• What is required
Scan the data below for the string "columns". Copy every line where it appears.
##########
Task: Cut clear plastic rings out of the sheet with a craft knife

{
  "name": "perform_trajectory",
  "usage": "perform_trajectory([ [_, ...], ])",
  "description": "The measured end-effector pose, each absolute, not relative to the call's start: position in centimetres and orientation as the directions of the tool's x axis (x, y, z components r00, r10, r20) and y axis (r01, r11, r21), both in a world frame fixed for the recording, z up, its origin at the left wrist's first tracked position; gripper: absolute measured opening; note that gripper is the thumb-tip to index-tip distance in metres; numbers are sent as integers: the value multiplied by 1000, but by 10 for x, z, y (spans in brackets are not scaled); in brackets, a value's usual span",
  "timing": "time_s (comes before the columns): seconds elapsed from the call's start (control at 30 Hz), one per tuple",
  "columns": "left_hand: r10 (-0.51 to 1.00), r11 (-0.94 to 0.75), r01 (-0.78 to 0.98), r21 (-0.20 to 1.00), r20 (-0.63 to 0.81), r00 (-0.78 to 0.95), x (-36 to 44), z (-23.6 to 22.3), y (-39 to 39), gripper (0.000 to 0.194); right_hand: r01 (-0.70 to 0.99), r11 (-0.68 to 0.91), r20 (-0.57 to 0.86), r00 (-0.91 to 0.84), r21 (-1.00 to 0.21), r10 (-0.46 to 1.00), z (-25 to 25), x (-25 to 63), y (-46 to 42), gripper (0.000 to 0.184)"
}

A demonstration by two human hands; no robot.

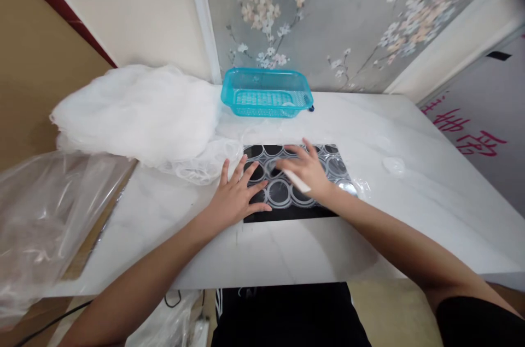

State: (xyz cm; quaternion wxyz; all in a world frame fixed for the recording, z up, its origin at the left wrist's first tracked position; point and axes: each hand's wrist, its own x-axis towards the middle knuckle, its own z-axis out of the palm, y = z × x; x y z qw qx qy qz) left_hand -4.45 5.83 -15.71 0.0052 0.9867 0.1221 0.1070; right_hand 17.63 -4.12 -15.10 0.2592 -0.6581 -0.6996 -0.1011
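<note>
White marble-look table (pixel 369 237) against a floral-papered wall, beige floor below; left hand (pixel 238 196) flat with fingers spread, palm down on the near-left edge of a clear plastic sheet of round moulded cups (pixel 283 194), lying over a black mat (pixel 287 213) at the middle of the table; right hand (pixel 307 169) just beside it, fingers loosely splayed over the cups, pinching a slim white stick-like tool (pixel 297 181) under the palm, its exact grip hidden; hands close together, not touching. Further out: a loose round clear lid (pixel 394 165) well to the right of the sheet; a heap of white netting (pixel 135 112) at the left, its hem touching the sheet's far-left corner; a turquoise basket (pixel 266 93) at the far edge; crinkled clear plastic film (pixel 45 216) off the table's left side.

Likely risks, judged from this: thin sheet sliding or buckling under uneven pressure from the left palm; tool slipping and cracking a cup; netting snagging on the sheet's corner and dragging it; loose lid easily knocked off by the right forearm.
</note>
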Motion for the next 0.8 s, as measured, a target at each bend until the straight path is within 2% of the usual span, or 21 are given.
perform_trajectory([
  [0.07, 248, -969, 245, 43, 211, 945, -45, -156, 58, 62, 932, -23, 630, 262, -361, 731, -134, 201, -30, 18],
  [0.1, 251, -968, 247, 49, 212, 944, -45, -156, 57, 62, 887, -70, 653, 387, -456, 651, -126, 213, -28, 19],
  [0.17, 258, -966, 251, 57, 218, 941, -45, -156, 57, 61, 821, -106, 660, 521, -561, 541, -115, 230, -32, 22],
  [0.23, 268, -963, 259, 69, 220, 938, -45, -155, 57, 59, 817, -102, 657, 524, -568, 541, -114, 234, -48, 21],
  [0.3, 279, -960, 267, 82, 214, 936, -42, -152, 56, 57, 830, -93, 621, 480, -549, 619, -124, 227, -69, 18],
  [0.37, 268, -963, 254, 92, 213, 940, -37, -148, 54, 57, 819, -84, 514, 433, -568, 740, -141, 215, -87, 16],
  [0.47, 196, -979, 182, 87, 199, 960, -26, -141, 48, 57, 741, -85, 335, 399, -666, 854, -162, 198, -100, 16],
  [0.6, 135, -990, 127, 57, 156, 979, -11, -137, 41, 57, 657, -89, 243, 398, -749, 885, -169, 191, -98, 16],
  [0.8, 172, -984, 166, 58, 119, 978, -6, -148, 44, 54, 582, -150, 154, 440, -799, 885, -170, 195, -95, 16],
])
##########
• Answer below
  "timing": "time_s (comes before the columns): seconds elapsed from the call's start (control at 30 Hz), one per tuple",
  "columns": "left_hand: r10 (-0.51 to 1.00), r11 (-0.94 to 0.75), r01 (-0.78 to 0.98), r21 (-0.20 to 1.00), r20 (-0.63 to 0.81), r00 (-0.78 to 0.95), x (-36 to 44), z (-23.6 to 22.3), y (-39 to 39), gripper (0.000 to 0.194); right_hand: r01 (-0.70 to 0.99), r11 (-0.68 to 0.91), r20 (-0.57 to 0.86), r00 (-0.91 to 0.84), r21 (-1.00 to 0.21), r10 (-0.46 to 1.00), z (-25 to 25), x (-25 to 63), y (-46 to 42), gripper (0.000 to 0.184)"

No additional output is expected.